Thus far, neither the CDC nor the FDA has implicated a specific food item.
As of September 21, 2021, 284 people infected with the outbreak strain of Salmonella Oranienburg have been reported from 29 states. Illnesses started on dates ranging from August 3, 2021 to September 13, 2021.
Arkansas 7, California 5, Connecticut 5, Florida 2, Illinois 28, Indiana 1, Iowa 1, Kansas 6, Maryland 9, Massachusetts 10, Michigan 4, Minnesota 19, Missouri 3, Nebraska 4, New Jersey 4, New Mexico 6, New York 2, North Carolina 2, North Dakota 1, Oklahoma 40, Oregon 1, Pennsylvania 4, South Carolina 1, South Dakota 5, Tennessee 1, Texas 81, Utah, 2, Virginia 22 and Wisconsin 8.
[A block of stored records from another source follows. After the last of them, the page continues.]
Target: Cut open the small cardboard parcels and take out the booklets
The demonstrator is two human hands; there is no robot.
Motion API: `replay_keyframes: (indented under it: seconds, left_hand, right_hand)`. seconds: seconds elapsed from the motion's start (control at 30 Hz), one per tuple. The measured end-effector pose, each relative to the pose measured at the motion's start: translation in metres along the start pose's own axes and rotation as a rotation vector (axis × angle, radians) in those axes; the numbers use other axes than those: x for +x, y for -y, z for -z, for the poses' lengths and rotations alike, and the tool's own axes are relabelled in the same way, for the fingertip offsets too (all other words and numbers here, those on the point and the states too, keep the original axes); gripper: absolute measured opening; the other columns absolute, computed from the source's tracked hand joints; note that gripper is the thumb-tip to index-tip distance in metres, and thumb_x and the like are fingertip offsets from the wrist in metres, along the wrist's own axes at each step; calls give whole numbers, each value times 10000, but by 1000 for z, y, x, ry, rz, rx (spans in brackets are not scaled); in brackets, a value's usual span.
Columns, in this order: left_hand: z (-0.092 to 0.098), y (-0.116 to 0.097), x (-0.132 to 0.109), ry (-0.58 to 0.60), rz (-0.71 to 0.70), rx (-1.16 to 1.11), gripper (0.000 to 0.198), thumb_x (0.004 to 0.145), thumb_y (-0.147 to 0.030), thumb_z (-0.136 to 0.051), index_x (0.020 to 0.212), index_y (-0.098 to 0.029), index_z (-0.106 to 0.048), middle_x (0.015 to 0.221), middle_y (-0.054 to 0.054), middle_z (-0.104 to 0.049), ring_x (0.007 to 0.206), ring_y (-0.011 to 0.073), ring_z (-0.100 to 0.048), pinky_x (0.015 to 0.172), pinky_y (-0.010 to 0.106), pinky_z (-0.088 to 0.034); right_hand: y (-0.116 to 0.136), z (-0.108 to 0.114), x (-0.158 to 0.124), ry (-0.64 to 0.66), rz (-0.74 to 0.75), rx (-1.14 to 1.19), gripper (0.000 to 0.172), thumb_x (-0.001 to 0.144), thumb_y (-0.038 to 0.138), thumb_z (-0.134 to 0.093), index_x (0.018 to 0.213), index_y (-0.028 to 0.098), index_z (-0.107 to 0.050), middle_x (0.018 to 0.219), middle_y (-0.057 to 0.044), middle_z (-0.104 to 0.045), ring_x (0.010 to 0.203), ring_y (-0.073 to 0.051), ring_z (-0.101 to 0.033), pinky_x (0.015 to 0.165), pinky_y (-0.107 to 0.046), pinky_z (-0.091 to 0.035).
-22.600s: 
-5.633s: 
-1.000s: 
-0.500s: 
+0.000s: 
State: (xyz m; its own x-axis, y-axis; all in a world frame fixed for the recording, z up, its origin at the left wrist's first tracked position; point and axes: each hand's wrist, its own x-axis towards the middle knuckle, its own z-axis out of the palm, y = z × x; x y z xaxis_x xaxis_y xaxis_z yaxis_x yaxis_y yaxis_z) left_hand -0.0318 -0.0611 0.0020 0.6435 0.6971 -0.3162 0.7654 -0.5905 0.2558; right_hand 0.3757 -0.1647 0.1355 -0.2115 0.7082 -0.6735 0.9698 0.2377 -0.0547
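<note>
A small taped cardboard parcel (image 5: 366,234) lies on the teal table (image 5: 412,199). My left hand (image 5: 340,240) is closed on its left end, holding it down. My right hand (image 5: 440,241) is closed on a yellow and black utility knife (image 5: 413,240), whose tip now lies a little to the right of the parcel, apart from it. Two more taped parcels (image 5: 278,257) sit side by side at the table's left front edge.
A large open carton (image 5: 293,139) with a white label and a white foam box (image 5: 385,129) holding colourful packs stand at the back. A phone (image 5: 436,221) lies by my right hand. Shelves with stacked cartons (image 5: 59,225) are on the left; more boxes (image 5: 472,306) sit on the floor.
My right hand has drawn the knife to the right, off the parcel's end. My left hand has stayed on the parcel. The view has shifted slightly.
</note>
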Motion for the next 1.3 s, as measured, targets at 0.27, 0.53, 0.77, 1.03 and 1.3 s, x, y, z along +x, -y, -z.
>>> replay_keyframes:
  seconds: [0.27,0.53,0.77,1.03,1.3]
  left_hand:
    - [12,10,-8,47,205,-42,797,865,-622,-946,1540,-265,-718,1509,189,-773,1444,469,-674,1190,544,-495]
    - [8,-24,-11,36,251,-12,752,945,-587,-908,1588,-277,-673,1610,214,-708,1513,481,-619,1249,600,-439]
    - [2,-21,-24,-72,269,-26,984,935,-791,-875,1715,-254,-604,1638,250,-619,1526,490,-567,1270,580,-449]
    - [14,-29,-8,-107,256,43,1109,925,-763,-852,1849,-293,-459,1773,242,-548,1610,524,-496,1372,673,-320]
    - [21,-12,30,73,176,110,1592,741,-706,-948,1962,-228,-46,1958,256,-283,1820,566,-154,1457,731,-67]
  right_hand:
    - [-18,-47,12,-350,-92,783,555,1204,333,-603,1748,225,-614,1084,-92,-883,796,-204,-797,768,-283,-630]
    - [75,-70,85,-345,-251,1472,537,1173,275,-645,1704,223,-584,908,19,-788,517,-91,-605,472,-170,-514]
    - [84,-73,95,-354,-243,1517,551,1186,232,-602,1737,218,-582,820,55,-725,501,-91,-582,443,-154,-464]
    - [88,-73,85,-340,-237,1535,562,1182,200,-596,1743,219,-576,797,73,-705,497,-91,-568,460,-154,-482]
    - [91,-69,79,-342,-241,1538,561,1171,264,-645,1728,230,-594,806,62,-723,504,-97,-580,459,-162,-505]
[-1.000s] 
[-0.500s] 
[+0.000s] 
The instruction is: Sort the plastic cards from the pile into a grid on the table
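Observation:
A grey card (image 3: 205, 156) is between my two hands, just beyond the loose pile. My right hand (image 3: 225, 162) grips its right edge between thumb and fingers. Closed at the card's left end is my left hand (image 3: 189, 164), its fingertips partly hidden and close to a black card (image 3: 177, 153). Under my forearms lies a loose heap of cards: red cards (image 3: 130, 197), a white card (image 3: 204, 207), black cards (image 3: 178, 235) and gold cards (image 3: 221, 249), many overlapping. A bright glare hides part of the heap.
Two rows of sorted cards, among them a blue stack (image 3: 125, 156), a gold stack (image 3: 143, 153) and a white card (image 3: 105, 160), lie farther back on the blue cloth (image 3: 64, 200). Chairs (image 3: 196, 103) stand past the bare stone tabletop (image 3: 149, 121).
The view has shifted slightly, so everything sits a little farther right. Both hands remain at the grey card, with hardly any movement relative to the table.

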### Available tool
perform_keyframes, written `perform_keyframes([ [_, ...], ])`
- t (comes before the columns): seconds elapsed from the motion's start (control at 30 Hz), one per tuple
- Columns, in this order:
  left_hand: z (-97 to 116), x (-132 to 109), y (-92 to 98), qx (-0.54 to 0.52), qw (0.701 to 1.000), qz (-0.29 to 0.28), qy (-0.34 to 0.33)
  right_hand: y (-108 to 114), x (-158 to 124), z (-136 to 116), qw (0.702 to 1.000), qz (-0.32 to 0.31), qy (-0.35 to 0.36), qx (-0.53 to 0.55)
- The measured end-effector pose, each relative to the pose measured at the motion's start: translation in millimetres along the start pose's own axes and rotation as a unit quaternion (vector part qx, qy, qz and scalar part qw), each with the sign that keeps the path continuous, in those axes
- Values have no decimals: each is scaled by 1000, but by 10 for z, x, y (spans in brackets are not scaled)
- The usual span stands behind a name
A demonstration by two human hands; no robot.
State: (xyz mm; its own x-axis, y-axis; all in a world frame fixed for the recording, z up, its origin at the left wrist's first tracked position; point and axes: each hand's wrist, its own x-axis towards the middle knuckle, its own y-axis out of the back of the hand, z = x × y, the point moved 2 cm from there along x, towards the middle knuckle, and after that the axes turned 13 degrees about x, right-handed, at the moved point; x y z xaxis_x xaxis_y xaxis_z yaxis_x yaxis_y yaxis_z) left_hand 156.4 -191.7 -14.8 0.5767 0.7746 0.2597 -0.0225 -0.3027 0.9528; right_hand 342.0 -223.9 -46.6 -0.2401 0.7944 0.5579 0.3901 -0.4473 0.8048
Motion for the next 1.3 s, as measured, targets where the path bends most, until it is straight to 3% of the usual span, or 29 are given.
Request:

Sick people range in age from less than 1 year to 89 years, with a median age of 35, and 59% are female. Of 86 people with information available, 26 have been hospitalized and no deaths have been reported.
The true number of sick people in an outbreak is likely much higher than the number reported, and the outbreak may not be limited to the states with known illnesses. This is because many people recover without medical care and are not tested for Salmonella. In addition, recent illnesses may not yet be reported as it usually takes 3 to 4 weeks to determine if a sick person is part of an outbreak.
State and local public health officials are interviewing people about the foods they ate in the week before they got sick. CDC is analyzing the data and has not identified a specific food item as a potential source of this outbreak. Several groups of people (“subclusters”) at restaurants in multiple states have been identified. These subclusters are groups of people who do not know one another who ate at the same restaurant and got sick. Investigating these subclusters can sometimes help identify a food item eaten by all of the sick people that could be the source of the outbreak.
However, The National Center for Biotechnology Information (NCBI) shows that of the 275 Salmonella Oranienburg uploaded, 274 Whole Genome Sequence (WGS) “matches” are human and one is cilantro – so, what’s up public health?